At this point we should not forget Opel’s research from 2000 concerning fuel cell technology. This technology was first applied formally to the Zafira. Fuel cells supplied power to a three-phase asynchronous engine with 75HP and 251 Nm. A backup battery covered higher demand for power. In 2001 a fleet of 20 models was tried by customers. It was realized that the model should have more HP and thus it was increased to 82 HP and a top speed of 160km/h. In the 2004 Fuel Cell Marathon, two vehicles using the HydroGen3 technology covered almost 10,000 km across Europe, from Norway to Lisbon in Portugal, showing that all problems can be surpassed even in large distances.
Fuel cell technology also has zero emissions (like pure electric mobility). The only emissions are water vapors from the exhaust. The fuel cells include hundreds of individual cell arrays where hydrogen reacts with the oxygen in the air to support an environmentally friendly motion. There is no combustion, only an electrochemical reaction that produces electricity. Thus, power is produced to move the car.
Today, electric cars use a battery and store energy in lithium batteries. This will not take place in hydrogen cell technology. Engineers from car companies mention that the energy/weight ratio of hydrogen is better compared to lithium batteries, making these cars better suited for long travel and large autonomy.

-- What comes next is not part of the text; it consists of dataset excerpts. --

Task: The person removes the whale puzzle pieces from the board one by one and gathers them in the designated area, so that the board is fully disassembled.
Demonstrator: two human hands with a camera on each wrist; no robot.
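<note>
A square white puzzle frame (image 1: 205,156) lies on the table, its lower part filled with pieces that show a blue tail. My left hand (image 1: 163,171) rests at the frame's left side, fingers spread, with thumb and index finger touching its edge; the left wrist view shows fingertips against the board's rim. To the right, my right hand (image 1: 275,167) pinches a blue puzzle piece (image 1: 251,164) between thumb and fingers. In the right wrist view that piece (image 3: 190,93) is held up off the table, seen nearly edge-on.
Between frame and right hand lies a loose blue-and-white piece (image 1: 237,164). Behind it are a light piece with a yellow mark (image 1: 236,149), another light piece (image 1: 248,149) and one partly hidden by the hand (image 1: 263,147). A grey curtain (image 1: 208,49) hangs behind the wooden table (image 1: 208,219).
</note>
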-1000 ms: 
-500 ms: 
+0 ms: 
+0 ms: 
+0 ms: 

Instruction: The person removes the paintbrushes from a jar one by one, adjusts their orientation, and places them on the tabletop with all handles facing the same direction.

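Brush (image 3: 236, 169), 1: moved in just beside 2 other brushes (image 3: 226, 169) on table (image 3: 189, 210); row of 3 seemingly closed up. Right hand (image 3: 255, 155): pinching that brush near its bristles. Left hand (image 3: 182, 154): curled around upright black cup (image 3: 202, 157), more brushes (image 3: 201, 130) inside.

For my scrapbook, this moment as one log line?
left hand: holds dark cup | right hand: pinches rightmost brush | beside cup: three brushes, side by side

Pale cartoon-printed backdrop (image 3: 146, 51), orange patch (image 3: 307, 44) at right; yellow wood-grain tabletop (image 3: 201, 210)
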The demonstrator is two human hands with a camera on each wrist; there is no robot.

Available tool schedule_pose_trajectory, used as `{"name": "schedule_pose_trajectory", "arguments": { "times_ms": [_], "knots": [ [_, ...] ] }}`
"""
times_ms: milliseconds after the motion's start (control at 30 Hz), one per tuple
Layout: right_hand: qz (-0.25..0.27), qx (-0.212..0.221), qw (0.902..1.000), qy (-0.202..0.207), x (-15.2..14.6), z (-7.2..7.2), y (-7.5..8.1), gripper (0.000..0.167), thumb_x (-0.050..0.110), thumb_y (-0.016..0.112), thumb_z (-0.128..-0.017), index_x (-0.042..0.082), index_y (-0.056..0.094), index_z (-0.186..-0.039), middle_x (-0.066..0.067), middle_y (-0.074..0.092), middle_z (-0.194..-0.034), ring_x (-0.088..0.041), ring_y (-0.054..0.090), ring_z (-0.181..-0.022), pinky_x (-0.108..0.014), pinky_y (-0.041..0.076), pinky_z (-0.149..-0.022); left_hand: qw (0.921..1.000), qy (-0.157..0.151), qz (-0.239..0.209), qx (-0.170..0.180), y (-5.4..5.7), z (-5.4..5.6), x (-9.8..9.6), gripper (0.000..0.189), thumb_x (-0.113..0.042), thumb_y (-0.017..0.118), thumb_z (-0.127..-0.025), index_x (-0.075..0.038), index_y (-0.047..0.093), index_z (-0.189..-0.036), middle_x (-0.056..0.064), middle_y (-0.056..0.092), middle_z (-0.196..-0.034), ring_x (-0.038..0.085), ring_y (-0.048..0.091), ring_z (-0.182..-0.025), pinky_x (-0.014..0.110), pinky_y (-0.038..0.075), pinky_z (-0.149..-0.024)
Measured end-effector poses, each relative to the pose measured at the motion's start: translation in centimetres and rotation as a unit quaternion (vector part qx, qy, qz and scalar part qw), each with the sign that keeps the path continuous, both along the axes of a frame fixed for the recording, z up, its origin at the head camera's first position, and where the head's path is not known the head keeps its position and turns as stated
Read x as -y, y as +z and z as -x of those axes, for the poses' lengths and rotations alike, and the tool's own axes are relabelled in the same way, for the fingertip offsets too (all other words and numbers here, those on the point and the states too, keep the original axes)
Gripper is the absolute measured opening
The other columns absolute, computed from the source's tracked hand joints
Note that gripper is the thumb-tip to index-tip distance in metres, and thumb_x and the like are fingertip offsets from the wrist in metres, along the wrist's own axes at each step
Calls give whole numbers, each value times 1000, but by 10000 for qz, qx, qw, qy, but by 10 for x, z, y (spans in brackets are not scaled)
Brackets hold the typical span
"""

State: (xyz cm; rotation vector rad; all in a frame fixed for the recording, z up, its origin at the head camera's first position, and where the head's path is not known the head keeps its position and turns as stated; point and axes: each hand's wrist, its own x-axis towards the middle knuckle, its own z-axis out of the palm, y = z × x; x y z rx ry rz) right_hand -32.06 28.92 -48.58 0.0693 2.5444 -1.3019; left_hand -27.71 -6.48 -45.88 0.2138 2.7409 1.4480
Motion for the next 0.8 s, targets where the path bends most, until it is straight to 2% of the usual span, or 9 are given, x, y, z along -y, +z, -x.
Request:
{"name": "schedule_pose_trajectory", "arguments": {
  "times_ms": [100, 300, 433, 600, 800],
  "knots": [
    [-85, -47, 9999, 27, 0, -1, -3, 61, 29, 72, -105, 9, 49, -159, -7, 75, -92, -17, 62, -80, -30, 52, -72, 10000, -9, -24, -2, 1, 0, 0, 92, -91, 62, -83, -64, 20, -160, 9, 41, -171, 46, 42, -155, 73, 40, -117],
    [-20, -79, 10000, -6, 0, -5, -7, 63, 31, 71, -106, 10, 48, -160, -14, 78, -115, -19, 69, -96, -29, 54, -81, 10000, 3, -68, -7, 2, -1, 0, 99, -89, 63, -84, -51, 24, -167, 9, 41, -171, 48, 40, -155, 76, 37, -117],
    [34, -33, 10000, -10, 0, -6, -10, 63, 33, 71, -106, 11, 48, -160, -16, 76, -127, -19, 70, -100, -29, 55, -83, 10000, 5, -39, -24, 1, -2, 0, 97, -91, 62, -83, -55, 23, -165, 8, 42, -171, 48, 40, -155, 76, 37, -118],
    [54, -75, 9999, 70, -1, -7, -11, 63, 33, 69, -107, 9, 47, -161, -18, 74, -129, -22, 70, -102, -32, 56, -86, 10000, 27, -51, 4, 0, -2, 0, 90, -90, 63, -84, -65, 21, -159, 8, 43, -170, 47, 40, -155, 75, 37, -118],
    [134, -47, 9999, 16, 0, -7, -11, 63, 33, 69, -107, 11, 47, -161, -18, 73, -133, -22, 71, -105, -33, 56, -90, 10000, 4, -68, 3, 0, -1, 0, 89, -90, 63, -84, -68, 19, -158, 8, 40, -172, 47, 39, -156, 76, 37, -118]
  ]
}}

On the other hand, the supplying of hydrogen cell cars is easier compared to charging a battery, since it only takes a few minutes to fill up. This is key because when electric mobility reaches high levels and a driver needs to charge its battery during a trip but has another car in front, he will have to wait for his turn, that is 30 minutes, before he takes an equal amount of time to charge. This means a large delay for the journey’s completion.